Color in High-Dynamic Range Imaging
This course was presented by Greg Ward. Greg is a major figure in the HDR field, having developed various HDR image formats (LogLuv TIFF and JPEG-HDR, as well as the first HDR format, RGBE), the first widely-used HDR rendering system (RADIANCE), and the first commercially available HDR display, as well as various pieces of software relating to HDR (including the Photosphere HDR image builder and browsing program). He’s also done important work on reflectance models, but that’s outside the scope of this course.

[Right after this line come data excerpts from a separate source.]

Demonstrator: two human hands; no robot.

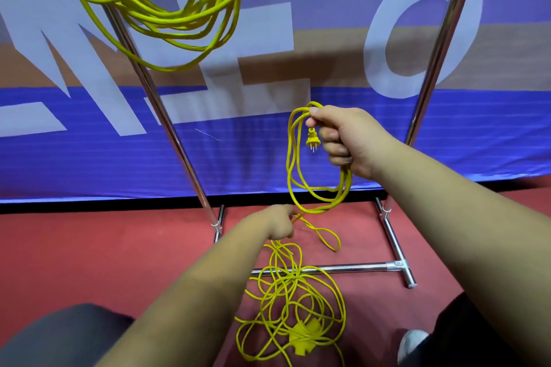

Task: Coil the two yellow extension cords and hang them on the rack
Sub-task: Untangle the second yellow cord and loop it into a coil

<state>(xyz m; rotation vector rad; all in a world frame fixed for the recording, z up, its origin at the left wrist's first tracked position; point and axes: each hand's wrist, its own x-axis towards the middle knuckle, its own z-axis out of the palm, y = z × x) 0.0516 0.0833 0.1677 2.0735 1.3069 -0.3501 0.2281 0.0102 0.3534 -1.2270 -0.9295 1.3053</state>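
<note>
The right hand [343, 137] is curled tight round a few loops of the cord [346, 182], thumb on top. The plug [312, 140] dangles prongs-down just beside its fingers. The loops hang from the fist toward six o'clock and end above the red floor [89, 247]. At seven o'clock of that hand, and lower, the left hand [280, 223] pinches a single strand of the same cord (fingertips closed on it, the other fingers tucked under). From there the strand drops into a loose tangle on the floor at six o'clock of the view. The tangle lies across the low crossbar of the rack [357, 267], with the yellow socket [304, 337] at its near end. The coil [179, 13], the other cord, hangs at eleven o'clock in front of the rack's left upright, its top out of view. Behind the rack stands a blue banner [89, 158] with pale letters. A shoe [413, 343] shows at five o'clock.
</note>
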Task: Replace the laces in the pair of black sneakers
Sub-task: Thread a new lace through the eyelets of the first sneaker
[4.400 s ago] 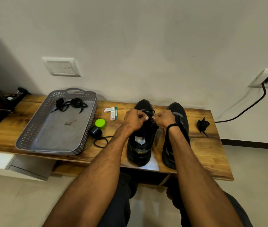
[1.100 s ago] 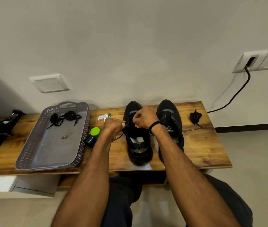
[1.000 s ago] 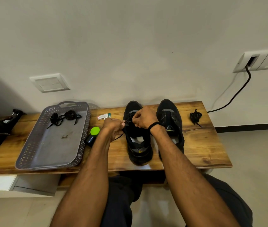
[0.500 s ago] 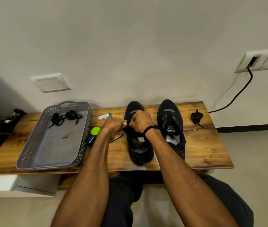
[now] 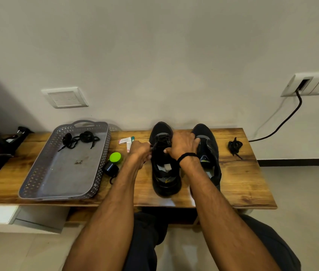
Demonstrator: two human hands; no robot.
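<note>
Worktop (image 5: 242, 182) of wood carries a grey tray (image 5: 61, 178), with the left sneaker (image 5: 165, 178) and right sneaker (image 5: 209, 151) side by side. Right hand (image 5: 184, 145) closes its grip round the left sneaker's upper; left hand (image 5: 140, 151) pinches the black lace (image 5: 160, 138) threaded there. A lace bundle (image 5: 233, 145) lies beside the right sneaker.

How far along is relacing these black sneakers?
Done: the left sneaker has lace across its front eyelets. In hand: the left hand pinches that lace; the right hand rests over the shoe. Left: its upper eyelets, then the right sneaker, which shows no lace; a lace bundle lies beside it.
</note>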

HDR Color Space and Representations
Images can be scene-referred (data encodes scene intensities) or output-referred (data encodes display intensities). Since human visual abilities are (pretty much) known, and future display technologies are mostly unknown, then scene-referred images are more useful for long-term archival. Output-referred images are useful in the short term, for a specific class of display technology. Human perceptual abilities can be used to guide color space encoding of scene-referred images.

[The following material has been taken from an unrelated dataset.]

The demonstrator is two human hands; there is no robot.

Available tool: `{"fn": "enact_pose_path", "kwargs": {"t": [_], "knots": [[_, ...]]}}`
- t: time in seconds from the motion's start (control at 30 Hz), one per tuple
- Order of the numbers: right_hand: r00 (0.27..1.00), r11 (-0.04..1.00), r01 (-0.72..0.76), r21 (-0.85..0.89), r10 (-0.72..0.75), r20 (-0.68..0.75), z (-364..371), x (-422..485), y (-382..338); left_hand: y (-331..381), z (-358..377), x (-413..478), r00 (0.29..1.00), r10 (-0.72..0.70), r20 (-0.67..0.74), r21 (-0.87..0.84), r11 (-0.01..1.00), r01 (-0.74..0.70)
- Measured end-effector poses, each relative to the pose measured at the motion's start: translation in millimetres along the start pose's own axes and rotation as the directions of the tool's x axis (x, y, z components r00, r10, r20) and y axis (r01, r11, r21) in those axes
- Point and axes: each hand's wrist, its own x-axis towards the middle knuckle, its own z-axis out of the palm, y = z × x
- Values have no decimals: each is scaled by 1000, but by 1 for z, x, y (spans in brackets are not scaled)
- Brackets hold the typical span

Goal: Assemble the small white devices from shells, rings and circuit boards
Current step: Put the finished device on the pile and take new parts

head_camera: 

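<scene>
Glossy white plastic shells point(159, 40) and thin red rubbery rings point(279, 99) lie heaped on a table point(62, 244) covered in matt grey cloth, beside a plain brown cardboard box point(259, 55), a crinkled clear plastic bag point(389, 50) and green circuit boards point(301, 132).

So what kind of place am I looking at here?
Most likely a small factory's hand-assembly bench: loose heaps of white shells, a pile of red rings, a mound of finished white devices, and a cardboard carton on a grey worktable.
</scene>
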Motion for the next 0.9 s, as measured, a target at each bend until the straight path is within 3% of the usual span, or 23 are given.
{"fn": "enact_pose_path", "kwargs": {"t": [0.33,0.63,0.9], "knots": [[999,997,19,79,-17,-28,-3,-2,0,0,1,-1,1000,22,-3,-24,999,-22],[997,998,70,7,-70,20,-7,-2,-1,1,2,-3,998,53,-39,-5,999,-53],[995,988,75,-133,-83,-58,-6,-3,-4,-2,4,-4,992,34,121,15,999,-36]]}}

The human visual system is sensitive to luminance values over a range of about 1:1014, but not in a single image. The human simultaneous range is about 1:10,000. The range of sRGB displays is about 1:100.
The HDR imaging approach is to render or capture floating-point data in a color space that can store the entire perceivable gamut. Post-processing is done in the extended color space, and tone mapping is applied for each specific display. This is the method adopted in the Academy Color Encoding Specification (ACES) used for digital cinema. Manipulation of HDR data is much preferred because then you can adjust exposure and do other types of image manipulation with good results.
HDR imaging isn’t new – black & white color film can hold at least 4 orders of magnitude, and the final print has much less. Much of the talent of photographers like Ansel Adams was darkroom technique – “dodging” and “burning” to bring out the dynamic range of the scene on paper. The digital darkroom provides new challenges and opportunities.
Camera RAW is not HDR; the number of bits available is insufficient to encode HDR data. A comparison of several formats which are capable of encoding HDR follows (using various metrics, including error on an “acid test” image covering the entire visible gamut over a 1:108 dynamic range).
- Radiance RBGE & XYZE: a simple format (three 8-bit mantissas and one 8-bit shared exponent) with open source libraries. Supports lossless (RLE) compression (20% average compression ratio). However, does not cover visible gamut, the large dynamic range comes at the expense of accuracy, and the color quantization is not perceptually uniform. RGBE had visible error on the “acid test” image, XYZE performed much better but still had some barely perceptible error.
- IEEE 96-bit TIFF (IEEE 32-bit float for each channel) is the most accurate representation, but the files are enormous (even with compression – 32-bit IEEE floats don’t compress very well).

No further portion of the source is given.